她在他的眼睛里看到了自己。
不是每天早上在镜子里看到的那个优雅,端庄,得体的自己,而是另一个狼耳竖瞳,猩红獠牙,疯狂而扭曲的自己。
伯爵的眼中有什么东西在动。
很快,一闪,像鱼从深水处游过水面。
恐惧。
只是一瞬间。
真的只是一瞬间。
快到她眨一下眼,那双眼睛已经恢复了惯常的温和与稳定。快到伯爵已经走向她,已经握住她的肩膀,已经用那她听了无数遍的声音温柔又关切问道:「你没事吧!我的孩子!」
就好像刚才那瞬间的恐惧只是不存在的幻觉。
可莉莉是狼人,她与生俱来的反应速度无法让她欺骗自己说那是幻觉。
她真的看到了。
她永远都看到。
那是一个看着「怪物」的眼神。
莉莉垂下眼睛,看着自己的手,血在往下滴,滴在地毯上,渗进羊毛里,变成一个个暗红色的圆点。
「我没事。」
她的声音很平静,平静得连她自己都觉得惊讶。
在那之后,一切还是和往常一样,伯爵的咳嗽好了又坏,坏了又好,格雷先生是再也没有来过了,家庭教师还是和往常一样的教礼仪,教文学,教怎么像一个人,莉莉也还是像往常一样的学习。

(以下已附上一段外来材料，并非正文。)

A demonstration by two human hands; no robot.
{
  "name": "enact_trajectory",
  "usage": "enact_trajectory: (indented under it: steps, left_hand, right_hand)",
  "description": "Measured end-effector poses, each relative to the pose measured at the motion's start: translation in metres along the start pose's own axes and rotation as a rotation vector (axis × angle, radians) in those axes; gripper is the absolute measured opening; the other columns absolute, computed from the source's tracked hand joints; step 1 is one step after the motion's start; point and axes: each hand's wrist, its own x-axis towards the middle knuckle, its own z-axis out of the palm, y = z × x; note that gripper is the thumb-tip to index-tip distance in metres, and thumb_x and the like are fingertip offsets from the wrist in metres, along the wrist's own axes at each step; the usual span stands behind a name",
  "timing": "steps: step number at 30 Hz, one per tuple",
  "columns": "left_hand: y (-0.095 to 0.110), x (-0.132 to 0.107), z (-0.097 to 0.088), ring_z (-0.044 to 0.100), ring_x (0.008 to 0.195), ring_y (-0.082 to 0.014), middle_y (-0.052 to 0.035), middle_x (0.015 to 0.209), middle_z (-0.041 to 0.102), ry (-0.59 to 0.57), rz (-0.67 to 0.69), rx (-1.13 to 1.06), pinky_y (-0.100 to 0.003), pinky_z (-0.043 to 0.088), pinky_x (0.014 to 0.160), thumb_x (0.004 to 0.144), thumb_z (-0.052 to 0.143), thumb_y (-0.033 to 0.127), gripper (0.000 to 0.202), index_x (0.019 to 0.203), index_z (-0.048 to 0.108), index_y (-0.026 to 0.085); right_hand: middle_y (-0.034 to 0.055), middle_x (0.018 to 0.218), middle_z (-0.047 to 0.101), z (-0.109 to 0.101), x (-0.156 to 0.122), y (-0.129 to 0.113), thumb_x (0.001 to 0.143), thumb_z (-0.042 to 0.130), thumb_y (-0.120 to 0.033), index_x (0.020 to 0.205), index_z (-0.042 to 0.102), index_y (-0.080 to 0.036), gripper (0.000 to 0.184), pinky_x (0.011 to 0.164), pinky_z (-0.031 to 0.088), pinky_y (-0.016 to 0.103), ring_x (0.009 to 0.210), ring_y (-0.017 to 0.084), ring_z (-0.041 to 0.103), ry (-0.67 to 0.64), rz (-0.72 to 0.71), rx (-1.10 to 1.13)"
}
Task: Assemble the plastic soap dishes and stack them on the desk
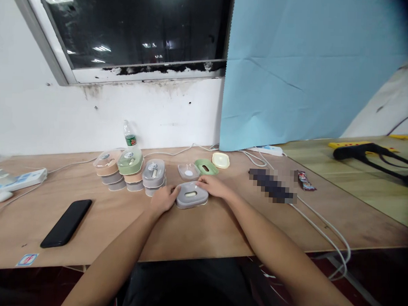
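A grey lidded box (192, 195) with a pale oval in its top lies on the wooden table (200, 234). My left hand (163, 199) grips its left side with curled fingers. My right hand (214, 186) rests over its upper right edge, fingers bent onto the lid. Just behind lie a clear tray (188, 171), a green lid (206, 166) and a cream lid (221, 160). To the left stand several stacked boxes in peach (107, 162), green (130, 162) and grey (153, 172).
A black phone (66, 223) lies at the front left. A white power strip (16, 182) is at the far left, a plastic bottle (130, 136) by the wall. A blurred dark object (272, 185), a snack wrapper (305, 181) and white cables (325, 232) are on the right.
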Motion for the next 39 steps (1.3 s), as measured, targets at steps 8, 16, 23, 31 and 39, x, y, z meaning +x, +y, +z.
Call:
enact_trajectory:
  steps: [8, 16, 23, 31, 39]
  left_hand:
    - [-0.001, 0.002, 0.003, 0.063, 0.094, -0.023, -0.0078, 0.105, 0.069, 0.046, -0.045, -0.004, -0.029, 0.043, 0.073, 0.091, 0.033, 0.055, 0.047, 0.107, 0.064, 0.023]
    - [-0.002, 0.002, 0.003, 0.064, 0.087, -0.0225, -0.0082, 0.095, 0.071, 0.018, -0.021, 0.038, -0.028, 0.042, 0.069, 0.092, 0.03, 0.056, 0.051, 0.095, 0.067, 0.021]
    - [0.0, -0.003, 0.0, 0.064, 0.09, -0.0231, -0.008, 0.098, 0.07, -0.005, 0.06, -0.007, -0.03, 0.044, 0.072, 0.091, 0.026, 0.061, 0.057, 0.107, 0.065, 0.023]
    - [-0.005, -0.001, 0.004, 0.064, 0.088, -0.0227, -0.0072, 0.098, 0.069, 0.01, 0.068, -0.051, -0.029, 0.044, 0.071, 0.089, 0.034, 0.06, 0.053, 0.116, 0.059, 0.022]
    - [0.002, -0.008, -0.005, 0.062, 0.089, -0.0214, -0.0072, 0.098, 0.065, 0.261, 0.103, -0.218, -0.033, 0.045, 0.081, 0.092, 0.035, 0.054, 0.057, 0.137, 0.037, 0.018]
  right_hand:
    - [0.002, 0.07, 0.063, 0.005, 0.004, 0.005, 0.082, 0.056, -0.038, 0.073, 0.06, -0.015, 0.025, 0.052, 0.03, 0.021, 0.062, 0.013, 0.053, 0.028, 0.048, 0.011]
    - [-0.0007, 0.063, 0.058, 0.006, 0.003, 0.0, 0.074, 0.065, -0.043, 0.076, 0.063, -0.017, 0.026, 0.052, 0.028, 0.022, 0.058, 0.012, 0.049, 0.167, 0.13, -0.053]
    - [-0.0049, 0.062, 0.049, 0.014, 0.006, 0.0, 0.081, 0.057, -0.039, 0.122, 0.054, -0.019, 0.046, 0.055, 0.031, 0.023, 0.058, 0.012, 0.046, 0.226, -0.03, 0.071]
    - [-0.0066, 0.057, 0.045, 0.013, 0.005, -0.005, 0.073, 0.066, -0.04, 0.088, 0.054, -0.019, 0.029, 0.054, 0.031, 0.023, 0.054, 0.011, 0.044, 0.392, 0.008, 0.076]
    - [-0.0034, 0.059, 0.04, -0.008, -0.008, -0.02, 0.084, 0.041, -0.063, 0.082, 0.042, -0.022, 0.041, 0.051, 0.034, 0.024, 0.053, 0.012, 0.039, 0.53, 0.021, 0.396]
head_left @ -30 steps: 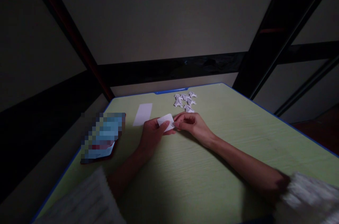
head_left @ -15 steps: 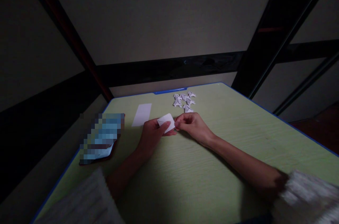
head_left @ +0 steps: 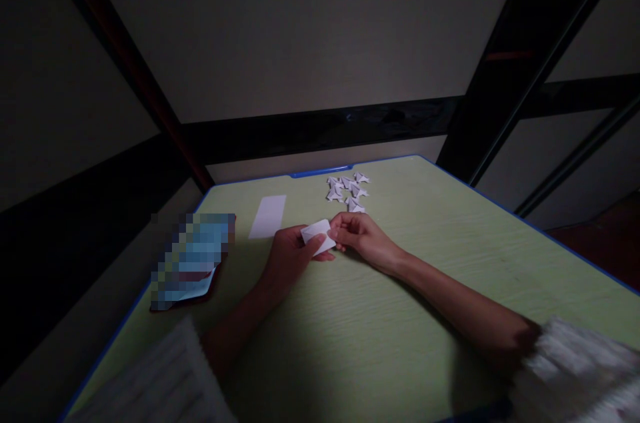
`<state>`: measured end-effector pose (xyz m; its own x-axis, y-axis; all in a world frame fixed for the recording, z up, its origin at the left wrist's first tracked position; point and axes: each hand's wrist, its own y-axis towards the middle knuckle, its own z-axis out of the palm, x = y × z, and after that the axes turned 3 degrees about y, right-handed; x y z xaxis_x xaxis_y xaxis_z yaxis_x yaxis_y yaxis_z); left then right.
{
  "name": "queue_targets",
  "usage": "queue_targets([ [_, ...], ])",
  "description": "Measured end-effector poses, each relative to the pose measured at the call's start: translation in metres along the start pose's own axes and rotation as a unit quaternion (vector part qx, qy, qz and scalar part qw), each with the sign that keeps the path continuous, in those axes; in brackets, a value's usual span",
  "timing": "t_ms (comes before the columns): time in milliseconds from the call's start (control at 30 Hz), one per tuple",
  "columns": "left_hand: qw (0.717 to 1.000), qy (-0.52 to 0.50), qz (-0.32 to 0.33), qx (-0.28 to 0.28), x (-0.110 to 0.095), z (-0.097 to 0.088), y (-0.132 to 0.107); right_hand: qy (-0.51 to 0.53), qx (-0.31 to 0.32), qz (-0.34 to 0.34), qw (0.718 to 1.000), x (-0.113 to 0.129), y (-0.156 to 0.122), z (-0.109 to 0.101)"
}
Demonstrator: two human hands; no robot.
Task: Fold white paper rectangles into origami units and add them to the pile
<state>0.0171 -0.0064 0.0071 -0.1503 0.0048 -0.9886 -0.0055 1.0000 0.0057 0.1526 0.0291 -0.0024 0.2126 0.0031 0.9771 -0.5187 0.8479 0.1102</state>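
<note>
A small folded white paper with crease lines is held above the table. My left hand is closed on its left and lower side, thumb flat on top and fingers underneath. At its right edge, my right hand pinches the paper between thumb and forefinger. Just beyond my hands lie several small folded paper figures in a loose cluster. A flat white strip of paper rests to the left of them.
The pale green table has a blue edge and a blue handle at its far side. A phone-like flat object, blurred out, lies at the left edge. A panelled wall stands behind the table.
The folded paper has shifted slightly right and turned a little in my left hand. The right fingers now overlap its right edge more. The other things lie as before.
</note>
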Motion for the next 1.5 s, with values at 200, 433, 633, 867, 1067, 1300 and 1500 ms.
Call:
queue_targets([
  [200,0.999,-0.002,0.026,0.019,-0.0003,-0.0004,-0.0021,0.025,0.014,-0.021,0.999,-0.0044,0.0004,0.0005],
  [433,0.999,-0.016,0.025,0.016,0.0009,-0.0021,0.0002,-0.025,0.045,-0.005,0.999,-0.0004,-0.0013,0.0019],
  [633,0.995,-0.051,0.031,0.075,0.0049,-0.0057,0.0007,-0.092,0.076,-0.089,0.989,-0.0016,-0.0054,0.0016],
  [867,0.99,-0.092,0.013,0.11,0.0063,-0.0065,0.0007,-0.013,0.125,-0.064,0.99,0.0048,-0.0083,0.0035],
  [1067,0.985,-0.1,0.001,0.143,0.0055,-0.0083,-0.0012,0.051,0.137,-0.033,0.989,-0.0008,-0.0071,0.0029],
  [1300,0.996,-0.07,0.048,0.035,0.0033,-0.0085,0.0029,0.016,0.066,-0.033,0.997,0.0046,-0.0048,0.0068],
  [1500,0.996,-0.066,0.022,0.057,0.0018,-0.0053,0.0014,-0.002,-0.014,-0.071,0.997,0.0042,-0.0031,0.0034],
])
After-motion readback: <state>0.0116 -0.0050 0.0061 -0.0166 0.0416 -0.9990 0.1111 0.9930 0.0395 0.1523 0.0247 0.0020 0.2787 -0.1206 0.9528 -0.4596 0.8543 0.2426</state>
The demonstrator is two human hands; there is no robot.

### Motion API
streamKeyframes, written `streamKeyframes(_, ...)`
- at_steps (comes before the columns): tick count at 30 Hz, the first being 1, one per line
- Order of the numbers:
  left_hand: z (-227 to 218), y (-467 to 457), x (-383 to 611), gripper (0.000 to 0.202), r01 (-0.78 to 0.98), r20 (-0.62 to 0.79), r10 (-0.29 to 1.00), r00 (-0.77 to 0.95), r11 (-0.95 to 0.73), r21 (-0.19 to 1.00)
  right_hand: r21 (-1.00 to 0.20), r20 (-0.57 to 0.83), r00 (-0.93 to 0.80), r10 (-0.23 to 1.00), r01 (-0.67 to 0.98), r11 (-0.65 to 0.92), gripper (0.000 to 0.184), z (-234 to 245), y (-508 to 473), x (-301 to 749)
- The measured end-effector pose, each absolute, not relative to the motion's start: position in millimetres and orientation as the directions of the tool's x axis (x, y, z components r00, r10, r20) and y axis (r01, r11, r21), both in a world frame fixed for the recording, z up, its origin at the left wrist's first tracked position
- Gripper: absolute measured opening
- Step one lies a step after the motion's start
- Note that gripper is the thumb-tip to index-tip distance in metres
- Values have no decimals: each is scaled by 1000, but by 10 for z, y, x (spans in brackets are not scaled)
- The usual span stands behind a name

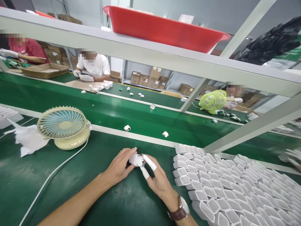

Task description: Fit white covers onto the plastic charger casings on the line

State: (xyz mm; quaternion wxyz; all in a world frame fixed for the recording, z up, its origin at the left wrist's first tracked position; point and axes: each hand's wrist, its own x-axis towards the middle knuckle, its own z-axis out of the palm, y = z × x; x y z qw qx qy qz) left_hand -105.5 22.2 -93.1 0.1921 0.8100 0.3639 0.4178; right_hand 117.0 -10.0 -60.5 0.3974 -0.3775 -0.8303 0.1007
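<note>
My left hand is closed around a small white plastic housing, above the green table top. At the housing's right end sits a lumpy white part, with a dark edge beside it. My right hand pinches this part between thumb and index finger, both wearing white finger covers. Whether the part lies inside the housing or only against its opening, I cannot tell. Close by on the right stand many hollow white housings in packed rows, their open ends showing.
A cream fan stands at left, its white cord crossing the table. White plastic film lies beside it. Behind runs a green conveyor carrying small white parts. Overhead, a shelf holds a red tray. Co-workers sit across the line.
</note>
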Motion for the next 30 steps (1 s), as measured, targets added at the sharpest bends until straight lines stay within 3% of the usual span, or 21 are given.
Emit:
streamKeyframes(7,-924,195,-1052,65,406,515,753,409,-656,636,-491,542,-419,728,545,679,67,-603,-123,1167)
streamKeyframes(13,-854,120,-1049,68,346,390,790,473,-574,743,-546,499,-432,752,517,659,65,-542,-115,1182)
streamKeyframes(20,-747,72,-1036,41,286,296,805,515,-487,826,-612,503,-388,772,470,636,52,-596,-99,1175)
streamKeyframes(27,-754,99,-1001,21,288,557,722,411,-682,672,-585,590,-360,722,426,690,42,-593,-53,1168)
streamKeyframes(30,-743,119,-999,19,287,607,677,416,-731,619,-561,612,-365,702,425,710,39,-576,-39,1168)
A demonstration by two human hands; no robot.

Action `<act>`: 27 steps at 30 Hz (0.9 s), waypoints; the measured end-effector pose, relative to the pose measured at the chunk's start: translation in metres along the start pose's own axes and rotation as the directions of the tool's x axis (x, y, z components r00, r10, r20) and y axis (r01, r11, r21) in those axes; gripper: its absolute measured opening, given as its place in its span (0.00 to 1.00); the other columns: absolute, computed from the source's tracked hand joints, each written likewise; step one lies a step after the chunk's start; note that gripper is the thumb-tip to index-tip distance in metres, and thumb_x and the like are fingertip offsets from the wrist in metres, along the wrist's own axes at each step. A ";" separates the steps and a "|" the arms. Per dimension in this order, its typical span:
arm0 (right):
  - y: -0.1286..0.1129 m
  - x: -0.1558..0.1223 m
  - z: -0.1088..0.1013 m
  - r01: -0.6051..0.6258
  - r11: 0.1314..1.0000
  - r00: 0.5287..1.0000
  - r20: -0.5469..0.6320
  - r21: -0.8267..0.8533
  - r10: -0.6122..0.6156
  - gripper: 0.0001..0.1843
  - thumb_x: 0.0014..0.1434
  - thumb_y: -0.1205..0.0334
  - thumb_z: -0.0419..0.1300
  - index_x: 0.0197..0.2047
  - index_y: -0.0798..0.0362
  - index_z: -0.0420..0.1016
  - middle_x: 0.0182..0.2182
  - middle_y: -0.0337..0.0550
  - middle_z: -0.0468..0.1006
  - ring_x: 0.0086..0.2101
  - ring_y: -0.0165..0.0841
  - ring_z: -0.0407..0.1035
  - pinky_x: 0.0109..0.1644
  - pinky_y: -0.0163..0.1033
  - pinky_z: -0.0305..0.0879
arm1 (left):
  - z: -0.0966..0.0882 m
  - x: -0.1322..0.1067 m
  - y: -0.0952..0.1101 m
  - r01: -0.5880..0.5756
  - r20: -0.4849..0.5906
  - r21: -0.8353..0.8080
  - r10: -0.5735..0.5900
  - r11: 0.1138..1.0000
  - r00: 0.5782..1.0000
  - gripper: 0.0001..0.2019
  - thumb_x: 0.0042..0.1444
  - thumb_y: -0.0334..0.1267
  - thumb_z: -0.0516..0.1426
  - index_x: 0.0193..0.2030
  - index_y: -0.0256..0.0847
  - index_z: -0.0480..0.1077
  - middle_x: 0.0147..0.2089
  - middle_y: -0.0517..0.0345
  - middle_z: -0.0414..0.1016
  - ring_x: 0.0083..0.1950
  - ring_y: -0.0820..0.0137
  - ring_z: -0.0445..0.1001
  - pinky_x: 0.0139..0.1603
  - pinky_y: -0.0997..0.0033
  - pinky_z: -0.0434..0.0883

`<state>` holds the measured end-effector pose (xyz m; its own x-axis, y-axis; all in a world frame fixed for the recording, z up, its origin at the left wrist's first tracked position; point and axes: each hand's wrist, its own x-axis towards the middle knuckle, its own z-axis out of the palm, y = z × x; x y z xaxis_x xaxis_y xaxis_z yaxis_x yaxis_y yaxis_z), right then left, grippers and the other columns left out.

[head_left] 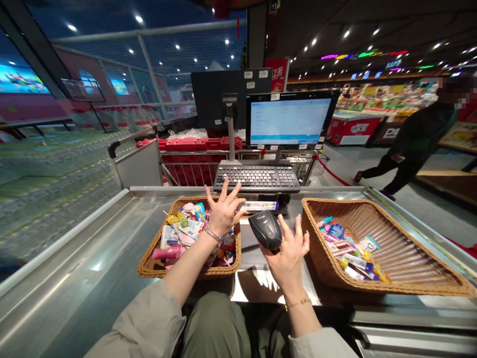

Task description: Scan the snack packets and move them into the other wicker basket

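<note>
My left hand (223,214) is open, fingers spread, over the right rear corner of the left wicker basket (149,253). Its longest fingertips overlap the front of the black keyboard (257,175); whether they touch the keys, I cannot tell. In my right hand (290,253) is a black barcode scanner (265,229), held at the thumb side while other fingers stretch upward. Colourful packaged sweets and a pink tube-like package (164,253) fill the left basket. The right wicker basket (413,238) holds several small packages (346,248) toward its left side.
A long, thin package (259,205) lies below the keyboard. Behind it stand a lit monitor (288,119) and a dark screen back (216,99). Metal counter (93,258) surrounds the baskets. A person (417,134) walks at the right. A trolley (134,159) stands behind the counter.
</note>
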<state>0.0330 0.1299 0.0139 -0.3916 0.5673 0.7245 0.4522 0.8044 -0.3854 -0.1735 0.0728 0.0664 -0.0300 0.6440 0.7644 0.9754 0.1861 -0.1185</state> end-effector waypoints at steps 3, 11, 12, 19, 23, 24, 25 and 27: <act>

伯爵待她也和往常一样,一样的温和,一样的耐心,只是莉莉再也没有看过他的眼睛。
她看别的地方,看他的手,看他的茶杯,看窗外,窗外有树,树上有鸟,鸟不会在乎她是人还是怪物。
伯爵死在一个冬天。
莉莉穿着黑色的丧服站在墓前。
雪落下来,落在棺材上,落在她精心梳理的头发上。牧师在念悼词,风在吹,送葬的人们在低声啜泣。
她没有哭,只是站在那里,看着棺材一点一点被泥土覆盖。
这是唯一对我好过的人,这是唯一给过我家的人,他看见我杀人的时候,眼睛里有过一瞬间的恐惧。